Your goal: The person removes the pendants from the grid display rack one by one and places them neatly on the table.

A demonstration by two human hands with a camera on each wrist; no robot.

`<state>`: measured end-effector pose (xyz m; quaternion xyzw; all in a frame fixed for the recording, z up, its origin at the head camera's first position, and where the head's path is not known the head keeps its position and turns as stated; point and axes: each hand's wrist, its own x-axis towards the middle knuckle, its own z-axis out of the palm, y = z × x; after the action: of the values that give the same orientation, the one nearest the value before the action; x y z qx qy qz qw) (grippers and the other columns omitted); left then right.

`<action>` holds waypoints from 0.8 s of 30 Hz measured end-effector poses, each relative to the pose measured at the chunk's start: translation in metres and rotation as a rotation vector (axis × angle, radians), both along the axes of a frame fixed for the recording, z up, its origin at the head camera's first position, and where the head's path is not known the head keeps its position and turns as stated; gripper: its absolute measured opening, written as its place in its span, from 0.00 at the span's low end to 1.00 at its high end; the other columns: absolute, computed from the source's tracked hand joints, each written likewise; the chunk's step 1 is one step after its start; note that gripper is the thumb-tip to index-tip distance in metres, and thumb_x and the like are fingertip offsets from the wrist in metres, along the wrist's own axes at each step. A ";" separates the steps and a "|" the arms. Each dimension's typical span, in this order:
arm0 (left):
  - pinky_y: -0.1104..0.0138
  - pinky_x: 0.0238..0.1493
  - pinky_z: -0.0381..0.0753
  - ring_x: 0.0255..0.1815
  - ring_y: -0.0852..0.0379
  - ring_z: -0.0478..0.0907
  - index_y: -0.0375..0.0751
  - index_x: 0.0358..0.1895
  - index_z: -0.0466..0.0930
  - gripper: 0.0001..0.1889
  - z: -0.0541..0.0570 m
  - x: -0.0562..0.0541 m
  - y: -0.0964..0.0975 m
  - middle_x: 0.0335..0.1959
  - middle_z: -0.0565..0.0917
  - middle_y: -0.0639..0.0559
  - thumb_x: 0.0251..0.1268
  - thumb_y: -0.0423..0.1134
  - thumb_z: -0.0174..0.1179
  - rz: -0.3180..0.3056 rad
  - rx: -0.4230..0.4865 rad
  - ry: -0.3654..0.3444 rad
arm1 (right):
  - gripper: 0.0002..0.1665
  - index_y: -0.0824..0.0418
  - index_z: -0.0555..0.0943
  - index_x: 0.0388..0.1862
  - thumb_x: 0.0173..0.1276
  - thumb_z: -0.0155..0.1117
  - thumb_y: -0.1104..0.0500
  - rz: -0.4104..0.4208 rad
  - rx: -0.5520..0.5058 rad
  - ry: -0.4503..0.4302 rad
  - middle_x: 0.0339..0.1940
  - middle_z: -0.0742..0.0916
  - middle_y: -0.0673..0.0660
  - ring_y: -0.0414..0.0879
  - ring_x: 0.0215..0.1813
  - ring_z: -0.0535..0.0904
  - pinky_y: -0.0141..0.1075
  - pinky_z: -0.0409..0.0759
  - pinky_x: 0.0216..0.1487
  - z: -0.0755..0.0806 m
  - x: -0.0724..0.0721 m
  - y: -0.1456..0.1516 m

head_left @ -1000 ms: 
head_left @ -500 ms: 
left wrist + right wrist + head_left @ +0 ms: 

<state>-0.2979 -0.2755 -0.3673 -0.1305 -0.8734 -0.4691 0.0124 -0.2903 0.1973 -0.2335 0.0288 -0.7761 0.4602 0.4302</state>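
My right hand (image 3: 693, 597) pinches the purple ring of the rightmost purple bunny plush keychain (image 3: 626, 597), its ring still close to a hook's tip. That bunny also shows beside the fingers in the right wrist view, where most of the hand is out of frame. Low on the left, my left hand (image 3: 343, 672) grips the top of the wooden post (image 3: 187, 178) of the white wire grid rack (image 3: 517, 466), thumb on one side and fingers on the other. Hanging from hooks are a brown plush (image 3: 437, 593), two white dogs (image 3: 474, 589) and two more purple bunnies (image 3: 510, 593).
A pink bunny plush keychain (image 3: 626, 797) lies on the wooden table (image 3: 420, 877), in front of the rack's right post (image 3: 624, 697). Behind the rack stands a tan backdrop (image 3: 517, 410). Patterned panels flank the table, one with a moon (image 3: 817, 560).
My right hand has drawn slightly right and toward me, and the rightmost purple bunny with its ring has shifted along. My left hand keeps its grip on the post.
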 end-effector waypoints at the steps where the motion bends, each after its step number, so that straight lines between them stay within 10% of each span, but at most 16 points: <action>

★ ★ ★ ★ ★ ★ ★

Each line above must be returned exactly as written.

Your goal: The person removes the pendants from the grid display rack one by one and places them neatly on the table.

A demonstration by two human hands with a camera on each wrist; no robot.

`<state>`: measured end-effector pose (xyz m; quaternion xyzw; all in a frame fixed for the recording, z up, its origin at the head camera's first position, and where the head's path is not known the head keeps its position and turns as stated; point and axes: each hand's wrist, its own x-axis towards the middle knuckle, its own z-axis out of the palm, y = z × x; after the action: of the values that give the same orientation, the one nearest the value before the action; x y z qx qy qz qw) (grippers and the other columns omitted); left then right.

`<action>` holds waypoints from 0.8 s of 30 Hz measured end-effector poses, each relative to the pose measured at the chunk's start: translation in metres and rotation as a rotation vector (axis × angle, radians), both along the axes of a frame fixed for the recording, z up, its origin at the head camera's first position, and where the head's path is not known the head keeps its position and turns as stated; gripper: its absolute measured opening, written as its place in its span, from 0.00 at the span's low end to 1.00 at its high end; the other columns: absolute, computed from the source's tracked hand joints, each written likewise; the chunk's step 1 is one step after its start; note that gripper is the thumb-tip to index-tip distance in metres, and thumb_x and the like are fingertip offsets from the wrist in metres, along the wrist's own axes at each step. A ";" separates the steps and a "|" the arms. Each dimension's typical span, in this order:
arm0 (left):
  - pinky_y: -0.1104..0.0138
  - pinky_x: 0.0238..0.1493
  - pinky_z: -0.0381..0.0753
  - ring_x: 0.0255..0.1815
  - ring_y: -0.0852..0.0379
  - ring_z: -0.0478..0.0907
  - index_y: -0.0375..0.0751
  - index_x: 0.0358..0.1895
  - index_z: -0.0466..0.0930
  - gripper: 0.0001..0.1889
  - z: -0.0541..0.0570 m
  - x: -0.0562..0.0541 m
  - y: -0.0964..0.0975 m
  - middle_x: 0.0335..0.1959
  - middle_z: -0.0565..0.0917
  - middle_y: -0.0639..0.0559
  - thumb_x: 0.0251..0.1268
  - thumb_y: -0.0423..0.1134
  - thumb_z: -0.0174..0.1179
  - rz: -0.3180..0.3056 rad
  - rx: -0.4230..0.4865 rad
  - ry: -0.3654..0.3444 rad
arm1 (right):
  - gripper: 0.0002..0.1665
  - index_y: -0.0824..0.0418
  - index_z: -0.0555..0.0943
  - index_x: 0.0388..0.1862
  - thumb_x: 0.0173..0.1276
  - thumb_z: -0.0155..0.1117
  - thumb_y: -0.1104..0.0500
  - rz: -0.4104..0.4208 rad
  - rx: -0.5520..0.5058 rad
  - ry: -0.4503..0.4302 rad
  - middle_x: 0.0339..0.1940
  - middle_z: -0.0742..0.0916
  - middle_y: -0.0673..0.0660
  - ring_y: -0.0414..0.0879
  - ring_x: 0.0215..0.1813
  - ring_z: -0.0535..0.0904
  - pinky_y: -0.0141..0.1075
  - pinky_z: -0.0409..0.0759
  - pinky_x: 0.0216..0.1487
  - z: -0.0755..0.0806 m
  - x: -0.0724..0.0721 m
  - y: -0.1456..0.1516 m

head_left @ -1000 ms: 
head_left @ -500 ms: 
left wrist + right wrist + head_left @ +0 ms: 

<state>-0.2979 -0.2755 -0.3673 -0.1305 -0.8734 -0.4691 0.0124 -0.2903 0.1973 -0.2335 0.0288 -0.7761 0.4602 0.4302</state>
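My right hand (image 3: 693, 597) pinches the purple ring of the rightmost purple bunny plush keychain (image 3: 626, 597), its ring still close to a hook's tip. That bunny also shows beside the fingers in the right wrist view, where most of the hand is out of frame. Low on the left, my left hand (image 3: 343, 672) grips the top of the wooden post (image 3: 187, 178) of the white wire grid rack (image 3: 517, 466), thumb on one side and fingers on the other. Hanging from hooks are a brown plush (image 3: 437, 593), two white dogs (image 3: 474, 589) and two more purple bunnies (image 3: 510, 593).
A pink bunny plush keychain (image 3: 626, 797) lies on the wooden table (image 3: 420, 877), in front of the rack's right post (image 3: 624, 697). Behind the rack stands a tan backdrop (image 3: 517, 410). Patterned panels flank the table, one with a moon (image 3: 817, 560).
My right hand has drawn slightly right and toward me, and the rightmost purple bunny with its ring has shifted along. My left hand keeps its grip on the post.
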 end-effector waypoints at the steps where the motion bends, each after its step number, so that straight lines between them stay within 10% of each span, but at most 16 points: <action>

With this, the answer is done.